Kevin Gotkin at Mediaite–who appears to be on the gay journalism “beat”–asks the provocative question, What Makes Good Journalism? And Why is There So Little of It?

He argues that gay rights aren’t taken seriously enough by journalism about gay people and that the media’s focus tends to be “ambiguous” when it comes to LGBT stories, in comparison to the serious and equivocal way it approaches issues of race.

He also goes after the awards for top LGBT journalism given by NLGJA and GLAAD (NLGJA did not give out awards this year, but is resurrecting the awards in 2010).

Maybe the flaw is in the award criteria: we no longer need happy and sappy portrayals of gays in the media to allow people to get comfortable with the culture, so much as we need essential bedrocks for discussing our rights. This is where the recent New York Times piece sets itself apart.

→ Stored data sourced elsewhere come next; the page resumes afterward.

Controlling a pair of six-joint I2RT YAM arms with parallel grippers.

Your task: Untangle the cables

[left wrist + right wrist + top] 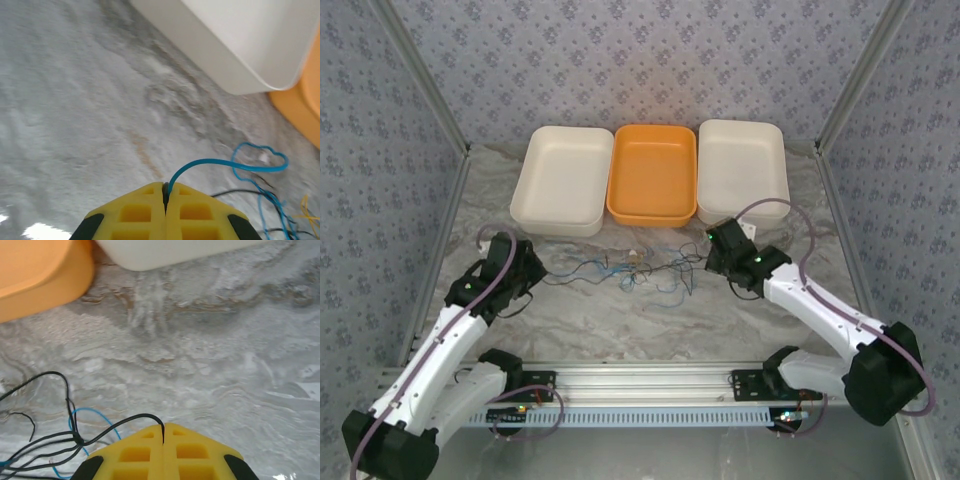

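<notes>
While our left fingers point(135, 212) clench the blue cable point(210, 162) and our right fingers point(192, 452) clench the black cable point(125, 419), pulling apart too hard could tighten the knot point(638, 266) lying mid-frame on the desk point(620, 322).

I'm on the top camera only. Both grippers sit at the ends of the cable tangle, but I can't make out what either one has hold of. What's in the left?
Observer: The left gripper is shut on a blue cable, which comes out between the fingertips and arcs off toward the tangle.
Operator: And the right?
Observer: The right gripper is shut on a black cable.
Operator: Does that black one run free?
Observer: No. A little way from the fingertips it goes into a knot with other strands, and a blue strand loops beside it.
</notes>
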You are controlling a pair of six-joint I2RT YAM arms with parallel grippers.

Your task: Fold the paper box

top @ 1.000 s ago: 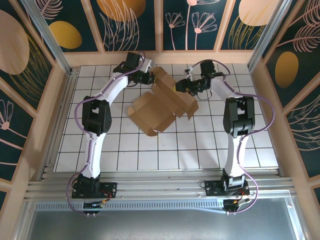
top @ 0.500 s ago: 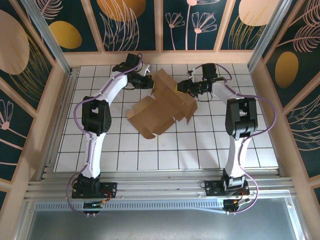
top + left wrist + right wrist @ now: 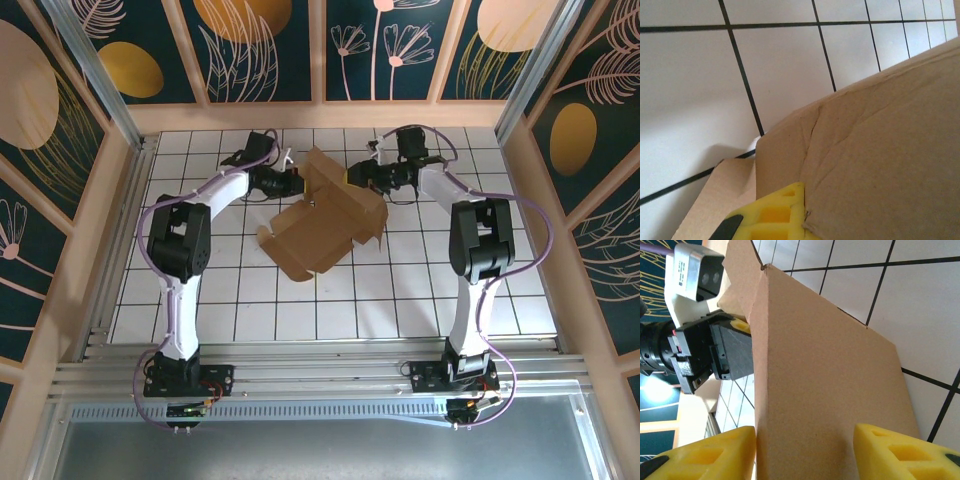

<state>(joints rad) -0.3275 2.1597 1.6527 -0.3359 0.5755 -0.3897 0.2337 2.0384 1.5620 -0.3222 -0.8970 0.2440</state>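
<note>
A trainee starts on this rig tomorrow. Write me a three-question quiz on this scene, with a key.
1. True or false: the brown cardboard paper box lies completely flat on the white tiled table.
2. Where do the left end effector and the right end effector meet the box? A) at its far end, away from the arm bases; B) at its near end; C) at opposite ends, one far and one near.
3. Fill in: in the right wrist view, a cardboard panel stands ___ the two yellow fingers.

Key: 1 false, some panels are folded up. 2 A. 3 between.
</note>
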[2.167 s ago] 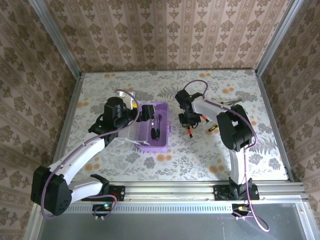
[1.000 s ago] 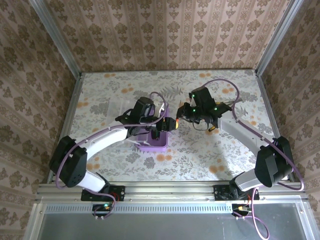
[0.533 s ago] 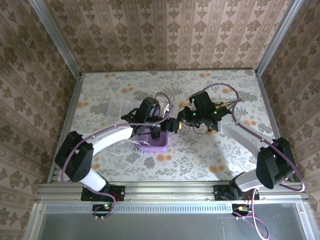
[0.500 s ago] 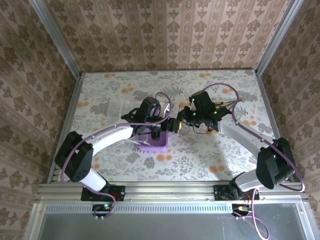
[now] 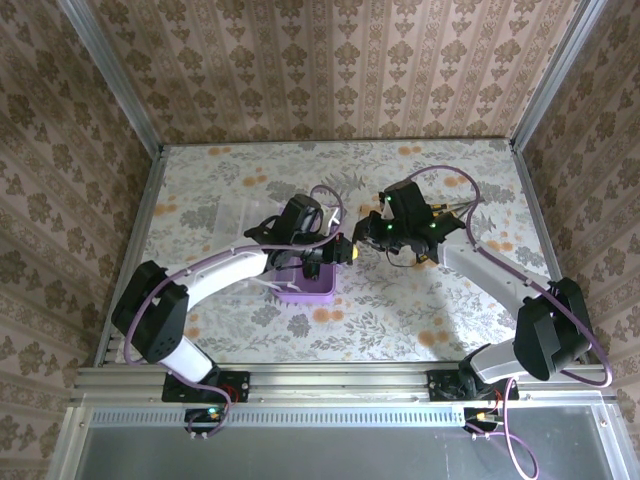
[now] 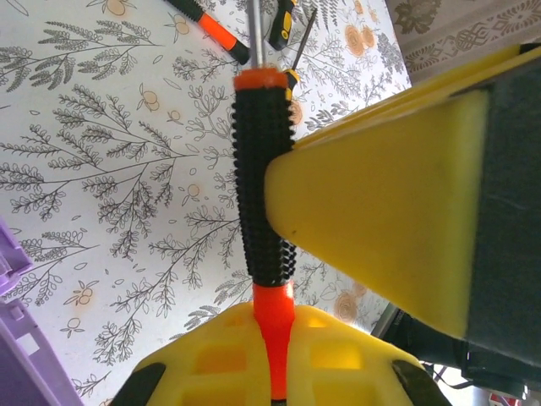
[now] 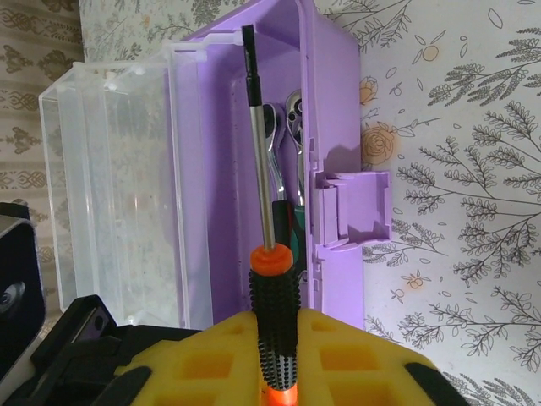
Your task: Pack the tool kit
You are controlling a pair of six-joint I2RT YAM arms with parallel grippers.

It provides us, all of us, wherever we fall on the sides of the debate, with a serious tone to talk about the issues.

He praises the recent NYT story on the financial price of same-sex relationships, which we praised here.  He concludes that we need more serious work and that the coming-out story is no longer as vital.

The current definition of what constitutes “good” gay journalism is not serious in the sense that it does not render the issue in a way to make progress. In the mid-to-late 1990s the sad stories about a tragic coming out did so much to educate, but the gay community needs people to actually write some laws now! A famous gay athlete telling his story does almost nothing next to a piece that tells us, in exact dollars and cents (sense), how much more it costs to be a gay couple than a heterosexual couple. One tugs at our heart-strings and one gives us something to say on the floor of Congress.

My sense is that there is room for both. In looking at the 2008 list of NLGJA award winners, I see a lot of heft and the “coming-out stories” tend to involved transgender people, which is a new story. But Gotkin asks important questions and provides some excellent food for thought.